MoCoDiff: A Controllable Autoregressive Diffusion Model for Expressive Motion Generation
Abstract
Diffusion-based motion generation has advanced rapidly, but current methods still struggle with long-horizon consistency, style control, and multi-condition guidance. A major reason is the fused-conditioning design, where semantic, stylistic, and temporal signals share a single pathway, causing interference and limiting controllability.We propose MoCoDiff, a controlable autoregressive diffusion framework that introduces Injection Modulation Controllers (IMC). IMC is a lightweight, modality-specific linear modulation modules that inject text, style, and history signals through separate conditioning paths.

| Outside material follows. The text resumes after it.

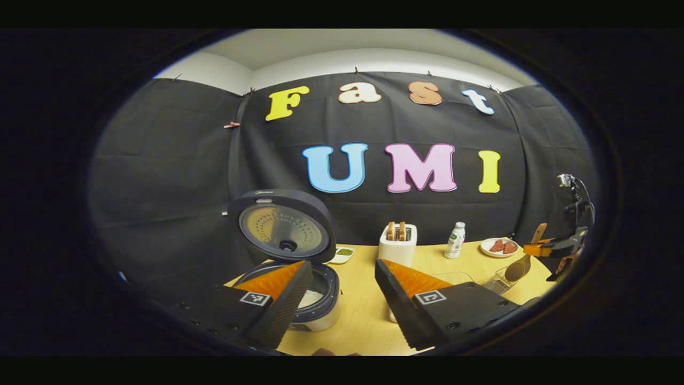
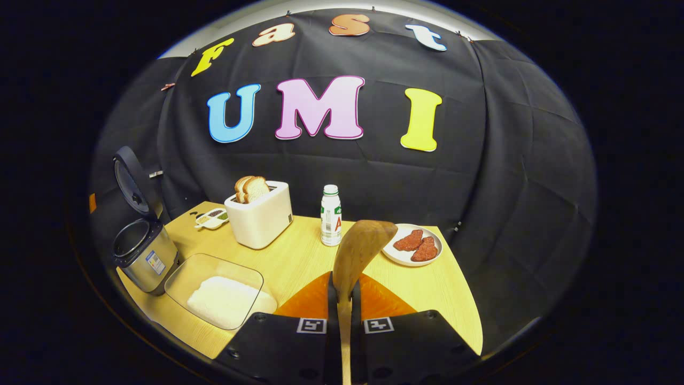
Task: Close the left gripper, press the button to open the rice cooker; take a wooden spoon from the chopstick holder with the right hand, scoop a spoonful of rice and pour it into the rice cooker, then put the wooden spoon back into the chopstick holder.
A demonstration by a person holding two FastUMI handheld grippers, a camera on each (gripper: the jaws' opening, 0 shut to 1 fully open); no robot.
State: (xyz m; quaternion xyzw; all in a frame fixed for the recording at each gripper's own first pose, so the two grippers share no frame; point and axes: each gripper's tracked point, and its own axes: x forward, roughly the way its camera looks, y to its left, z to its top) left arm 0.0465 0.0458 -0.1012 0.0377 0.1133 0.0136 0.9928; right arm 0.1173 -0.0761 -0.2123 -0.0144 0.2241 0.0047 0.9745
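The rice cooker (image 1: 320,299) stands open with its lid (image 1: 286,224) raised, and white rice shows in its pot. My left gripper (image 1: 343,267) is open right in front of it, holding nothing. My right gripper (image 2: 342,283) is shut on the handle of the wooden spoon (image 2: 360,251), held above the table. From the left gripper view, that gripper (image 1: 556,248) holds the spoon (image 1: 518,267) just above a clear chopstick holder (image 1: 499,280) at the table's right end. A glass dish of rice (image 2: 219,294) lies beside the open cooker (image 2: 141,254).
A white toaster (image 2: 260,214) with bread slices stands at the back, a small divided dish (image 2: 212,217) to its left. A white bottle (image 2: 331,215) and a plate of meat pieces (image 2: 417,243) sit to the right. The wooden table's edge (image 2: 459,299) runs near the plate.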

IMC preserves the simplicity of a frozen backbone while avoiding the entanglement inherent to fused conditioning, enabling more stable and interpretable multi-condition control.To further enhance long-range synthesis, we develop a controllable autoregressive diffusion model equipped with Temporal IMC (TIMC), which applies history as a timestep-dependent corrective signal. This controllable formulation actively suppresses drift, enforces smooth transitions across motion segments, and significantly improves temporal coherence over extended sequences.Experiments show that MoCoDiff achieves state-of-the-art style fidelity, transition quality, and efficiency, while supporting flexible and interpretable multi-condition motion synthesis without retraining.